GOP Rep. Ken Buck of Colorado responded to additional false statements surrounding January 6 detainees in a recent letter to Todd Watkins, the vice chairman of the El Paso County Republican Party. “Of those still held in custody, 85% are charged with assaulting a law enforcement officer, a felony,” Buck wrote. “The remainder are charged with conspiracy or possession of a deadly weapon on Capitol grounds, also felonies.” According to the letter, none of those being held currently or at any point were accused of nonviolent misdemeanor crimes. “All defendants held without bond at any point were charged with felonies,” Buck emphasized.
Because defendants are facing federal charges stemming from actions taken within the District of Columbia, those not offered bail and still awaiting trial are held in the D.C. Central Detention Facility (CDF).
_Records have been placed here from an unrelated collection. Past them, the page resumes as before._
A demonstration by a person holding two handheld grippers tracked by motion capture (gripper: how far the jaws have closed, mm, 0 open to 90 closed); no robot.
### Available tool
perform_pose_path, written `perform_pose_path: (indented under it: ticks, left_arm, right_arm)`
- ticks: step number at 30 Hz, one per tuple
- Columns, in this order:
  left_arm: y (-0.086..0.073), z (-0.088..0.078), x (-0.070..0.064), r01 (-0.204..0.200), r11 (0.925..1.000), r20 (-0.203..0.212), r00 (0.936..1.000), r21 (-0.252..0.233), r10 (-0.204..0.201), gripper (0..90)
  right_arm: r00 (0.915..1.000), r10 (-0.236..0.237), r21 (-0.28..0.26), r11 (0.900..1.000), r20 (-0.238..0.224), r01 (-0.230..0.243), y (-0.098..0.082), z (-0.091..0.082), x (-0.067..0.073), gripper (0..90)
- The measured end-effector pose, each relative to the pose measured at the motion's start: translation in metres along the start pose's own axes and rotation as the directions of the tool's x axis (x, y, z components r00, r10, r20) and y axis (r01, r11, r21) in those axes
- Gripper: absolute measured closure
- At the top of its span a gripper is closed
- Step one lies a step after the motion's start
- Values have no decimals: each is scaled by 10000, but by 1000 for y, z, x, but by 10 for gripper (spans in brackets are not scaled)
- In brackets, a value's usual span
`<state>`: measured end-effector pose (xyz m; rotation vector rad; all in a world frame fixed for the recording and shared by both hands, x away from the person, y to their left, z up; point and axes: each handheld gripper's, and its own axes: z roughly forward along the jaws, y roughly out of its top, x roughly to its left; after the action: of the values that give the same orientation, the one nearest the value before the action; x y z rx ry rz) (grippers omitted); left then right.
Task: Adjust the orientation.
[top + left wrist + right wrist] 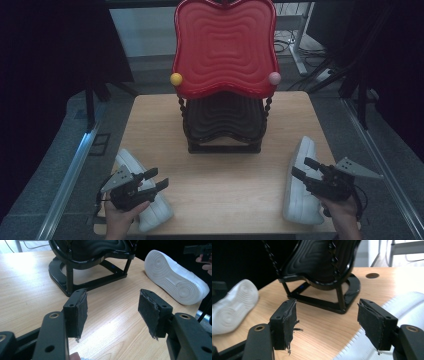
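Both my tongs, left (156, 179) and right (305, 168), are released; each white shoe (300, 187) at my side seems light and stiff, best grasped at its rim.

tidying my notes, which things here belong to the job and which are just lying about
In the job:
left white sneaker, under the open left gripper
right white sneaker, beside the open right gripper
two-tier shoe rack

Lying about:
cables on the floor
metal stand
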<state>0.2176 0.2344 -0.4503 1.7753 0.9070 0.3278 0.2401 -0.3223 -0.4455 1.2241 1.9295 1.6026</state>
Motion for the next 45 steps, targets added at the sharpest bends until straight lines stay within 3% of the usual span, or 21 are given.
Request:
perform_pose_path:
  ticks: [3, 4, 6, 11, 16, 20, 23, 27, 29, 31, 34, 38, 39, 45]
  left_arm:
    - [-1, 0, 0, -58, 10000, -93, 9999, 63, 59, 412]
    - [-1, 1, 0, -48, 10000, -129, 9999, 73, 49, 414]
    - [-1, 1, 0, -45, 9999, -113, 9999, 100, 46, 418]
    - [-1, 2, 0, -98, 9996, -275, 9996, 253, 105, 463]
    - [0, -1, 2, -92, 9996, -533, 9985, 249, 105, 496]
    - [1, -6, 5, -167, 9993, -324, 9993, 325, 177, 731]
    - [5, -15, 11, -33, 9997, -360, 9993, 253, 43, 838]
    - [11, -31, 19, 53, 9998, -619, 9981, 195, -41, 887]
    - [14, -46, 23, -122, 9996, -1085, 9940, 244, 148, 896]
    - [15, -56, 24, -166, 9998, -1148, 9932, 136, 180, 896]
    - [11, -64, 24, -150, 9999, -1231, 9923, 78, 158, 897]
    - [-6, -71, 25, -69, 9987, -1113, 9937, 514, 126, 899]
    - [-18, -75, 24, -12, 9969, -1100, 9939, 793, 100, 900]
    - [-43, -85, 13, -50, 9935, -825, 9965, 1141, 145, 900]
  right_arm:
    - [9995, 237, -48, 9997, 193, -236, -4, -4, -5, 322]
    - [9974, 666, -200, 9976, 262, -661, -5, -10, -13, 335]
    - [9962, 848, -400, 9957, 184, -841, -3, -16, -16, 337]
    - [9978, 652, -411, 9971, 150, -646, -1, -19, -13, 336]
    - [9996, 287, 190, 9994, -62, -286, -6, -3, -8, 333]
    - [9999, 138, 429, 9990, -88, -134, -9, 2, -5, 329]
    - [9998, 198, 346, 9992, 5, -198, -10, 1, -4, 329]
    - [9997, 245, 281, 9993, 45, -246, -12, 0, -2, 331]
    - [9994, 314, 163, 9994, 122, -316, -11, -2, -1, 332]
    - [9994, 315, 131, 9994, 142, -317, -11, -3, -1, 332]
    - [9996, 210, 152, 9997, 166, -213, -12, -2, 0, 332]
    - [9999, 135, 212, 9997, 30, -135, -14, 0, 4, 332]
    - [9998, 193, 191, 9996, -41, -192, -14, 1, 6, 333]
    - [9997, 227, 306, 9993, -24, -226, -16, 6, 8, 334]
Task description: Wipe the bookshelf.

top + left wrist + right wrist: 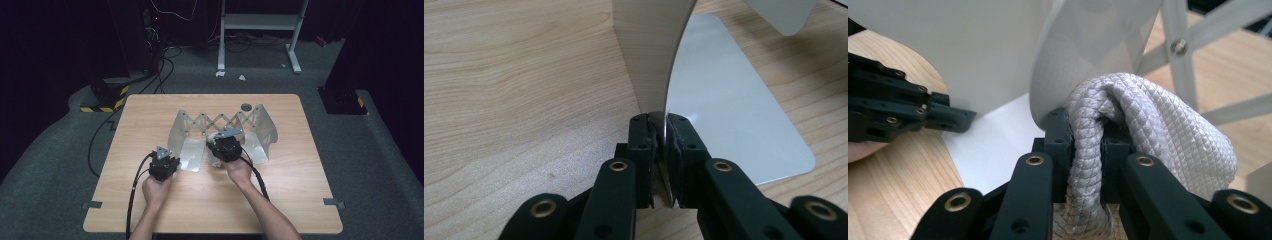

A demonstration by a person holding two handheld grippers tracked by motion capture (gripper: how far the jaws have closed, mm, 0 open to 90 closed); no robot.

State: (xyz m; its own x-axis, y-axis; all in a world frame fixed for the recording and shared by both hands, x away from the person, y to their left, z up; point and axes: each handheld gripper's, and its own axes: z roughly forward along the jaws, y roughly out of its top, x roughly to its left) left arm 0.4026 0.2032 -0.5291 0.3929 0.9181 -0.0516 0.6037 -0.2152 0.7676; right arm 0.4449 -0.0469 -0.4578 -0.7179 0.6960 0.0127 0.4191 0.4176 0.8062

A bipartisan congressional delegation toured the wing where detainees continue to be housed in March 2023, after which some Republicans, such as Rep. Marjorie Taylor Greene, claimed that defendants weren’t receiving access to some of the educational and recreational services provided to other inmates and were being held for too long. On the contrary, some Democrats on the tour argued that defendants were receiving uniquely favorable conditions compared to other inmates. The CDF has long received criticism for poor conditions, and an inspection carried out by the U.S. Marshals Service in November 2021—which was completed after complaints were raised by the lawyers of a number of January 6 defendants—determined that there was evidence of “systemic failures” at the facility including the punitive withholding of food, widespread drug use among detainees, and inconsistent access to water.
Ramaswamy’s claim that “Antifa and BLM rioters roam free” is also largely untrue. More than 10,000 protesters were arrested nationwide during the unrest following the death of George Floyd in the summer of 2020, though most for low-level offenses like violation of curfew and failure to disperse. Some, however, such as the two young lawyers who torched a police vehicle in Brooklyn, were sentenced to time in prison for their actions, and hundreds were arrested on burglary, looting, and assault charges.
A spokesperson for the Ramaswamy campaign refused to offer clarification or comment when asked about the candidate’s tweet by The Dispatch.